Neuf accusés sont jugés pour des actes préparatoires. Seuls ces quatre-là, qui encourent trente ans de réclusion, sont soupçonnés d'avoir été membres du commando.
Ce que réfutent Saker comme Belmondo. Pour leur défense: l'absence de preuve matérielle claire, nette et irréfutable les impliquant. A charge: un faisceau d'indices reposant sur l'usage de téléphones cryptés, des rencontres suspectes et des conversations enregistrées.
Grand chapeau
Grand, mince, regard bleu perçant, visage taillé à la serpe, Belmondo a de la prestance. Né dans un train, cet homonyme du comédien est élevé par un oncle et une tante avant d'épouser la fille d'un membre connu du milieu marseillais.
Ses activités le conduisent rapidement en cavale en Espagne. Quelques années plus tard, il y retourne pour se lancer dans l'import-export de truffes, raconte-t-il en début de procès.
Vendredi, c'est sur les faits qu'il est invité à s'exprimer à la barre: "Jamais de la vie ! J'ai jamais été à Avallon !" Courtois, dans une langue élégante mâtinée d'accent marseillais, il s'agace de ce "grand chapeau" qu'on lui fait porter, de ces références au banditisme: "Depuis 1995, je n'ai jamais commis un seul délit. Je ne suis jamais tombé pour un braquage".
Et ce gilet pare-balles dans sa voiture? "J'ai pu oublier une veste dans ma voiture. Mais un gilet pare-balles, non", répond ce chasseur. Les balises qu'il commande ? En aucun cas pour pister un fourgon, mais pour s'assurer qu'on ne lui vole pas les voitures d'occasion dont il fait commerce. Les téléphones cryptés ? Il voulait se lancer aussi dans ce commerce.

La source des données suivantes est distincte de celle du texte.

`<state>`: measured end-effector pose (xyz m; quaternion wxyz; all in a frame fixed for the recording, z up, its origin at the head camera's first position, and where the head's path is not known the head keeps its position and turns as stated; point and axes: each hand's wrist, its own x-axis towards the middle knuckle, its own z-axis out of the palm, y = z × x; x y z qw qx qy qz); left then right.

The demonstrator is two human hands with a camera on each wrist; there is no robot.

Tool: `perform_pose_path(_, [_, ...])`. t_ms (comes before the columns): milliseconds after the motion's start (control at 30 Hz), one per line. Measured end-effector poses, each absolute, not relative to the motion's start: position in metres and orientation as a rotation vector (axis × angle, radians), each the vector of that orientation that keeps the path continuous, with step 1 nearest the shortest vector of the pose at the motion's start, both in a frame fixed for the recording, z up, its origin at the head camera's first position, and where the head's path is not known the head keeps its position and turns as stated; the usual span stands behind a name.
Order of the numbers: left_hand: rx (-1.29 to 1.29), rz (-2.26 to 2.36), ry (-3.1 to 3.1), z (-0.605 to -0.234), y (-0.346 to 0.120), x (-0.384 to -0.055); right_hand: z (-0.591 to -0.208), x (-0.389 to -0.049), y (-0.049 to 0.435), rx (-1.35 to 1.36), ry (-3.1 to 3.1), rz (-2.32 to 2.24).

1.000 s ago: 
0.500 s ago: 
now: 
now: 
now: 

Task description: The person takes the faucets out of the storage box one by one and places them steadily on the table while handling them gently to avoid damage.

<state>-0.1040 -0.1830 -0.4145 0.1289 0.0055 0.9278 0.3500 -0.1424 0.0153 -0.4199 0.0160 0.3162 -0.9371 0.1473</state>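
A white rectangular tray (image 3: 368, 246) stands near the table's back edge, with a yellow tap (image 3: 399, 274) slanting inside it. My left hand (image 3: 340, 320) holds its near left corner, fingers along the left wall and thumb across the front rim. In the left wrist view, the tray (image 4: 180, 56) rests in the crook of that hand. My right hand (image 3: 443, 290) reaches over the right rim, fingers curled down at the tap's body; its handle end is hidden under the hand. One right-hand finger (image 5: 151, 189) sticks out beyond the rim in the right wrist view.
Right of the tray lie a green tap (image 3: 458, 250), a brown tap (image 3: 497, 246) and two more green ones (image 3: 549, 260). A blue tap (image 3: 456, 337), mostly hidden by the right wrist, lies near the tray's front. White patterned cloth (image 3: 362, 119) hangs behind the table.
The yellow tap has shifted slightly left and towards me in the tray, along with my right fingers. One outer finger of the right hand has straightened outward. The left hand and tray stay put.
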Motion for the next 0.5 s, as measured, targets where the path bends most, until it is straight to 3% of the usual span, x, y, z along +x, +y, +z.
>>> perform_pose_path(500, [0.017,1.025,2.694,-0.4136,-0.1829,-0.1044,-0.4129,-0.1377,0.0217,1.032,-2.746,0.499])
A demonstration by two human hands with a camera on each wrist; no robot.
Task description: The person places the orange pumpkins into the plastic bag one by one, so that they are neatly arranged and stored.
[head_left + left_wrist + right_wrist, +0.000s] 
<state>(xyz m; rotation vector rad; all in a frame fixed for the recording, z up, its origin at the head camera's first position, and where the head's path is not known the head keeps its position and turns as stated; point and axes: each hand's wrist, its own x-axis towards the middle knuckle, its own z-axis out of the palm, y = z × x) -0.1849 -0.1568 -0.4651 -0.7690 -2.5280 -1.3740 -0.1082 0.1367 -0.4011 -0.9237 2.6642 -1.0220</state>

Saker, lui, avance un alibi: à l'heure du braquage, il était aux urgences pour un genou douloureux. Sauf que les enquêteurs se demandent s'il n'y a pas envoyé son jumeau, dont il utilisait aussi les papiers pour franchir les frontières. Un soupçon renforcé par son refus de contre-expertiser son genou.
Et ces livres chez lui sur la cote des montres de luxe ? "Je regardais le mécanisme des montres, j'aime beaucoup", dit cet homme décrit comme un bricoleur hors pair. Certes, Saker rencontrait Belmondo et Perinetti, mais c'était pour les faire profiter de ses "supers plans pour les pièces détachées de motos".
Les kilomètres parcourus pour se faire couper les cheveux par Alexandre Graziani s'expliquent simplement: celui-ci coiffait bien, comme le suggère son surnom. Le Coiffeur, qui surprend quand il évoque la couture parmi ses centres d'intérêt, est soupçonné d'avoir mis les braqueurs en relation avec ses copains de musculation, deux convoyeurs de fonds jugés pour avoir fourni des renseignements.
Saker est en difficulté quand il est confronté à ses conversations dans des voitures sonorisées par la police. Trois mois après le braquage, il discute avec Perinetti des meilleures caches dans une voiture. Une autre fois, il est question de montres et de neuf millions d'euros. Saker oppose la même réponse: "Je ne me rappelle plus du tout de cette conversation".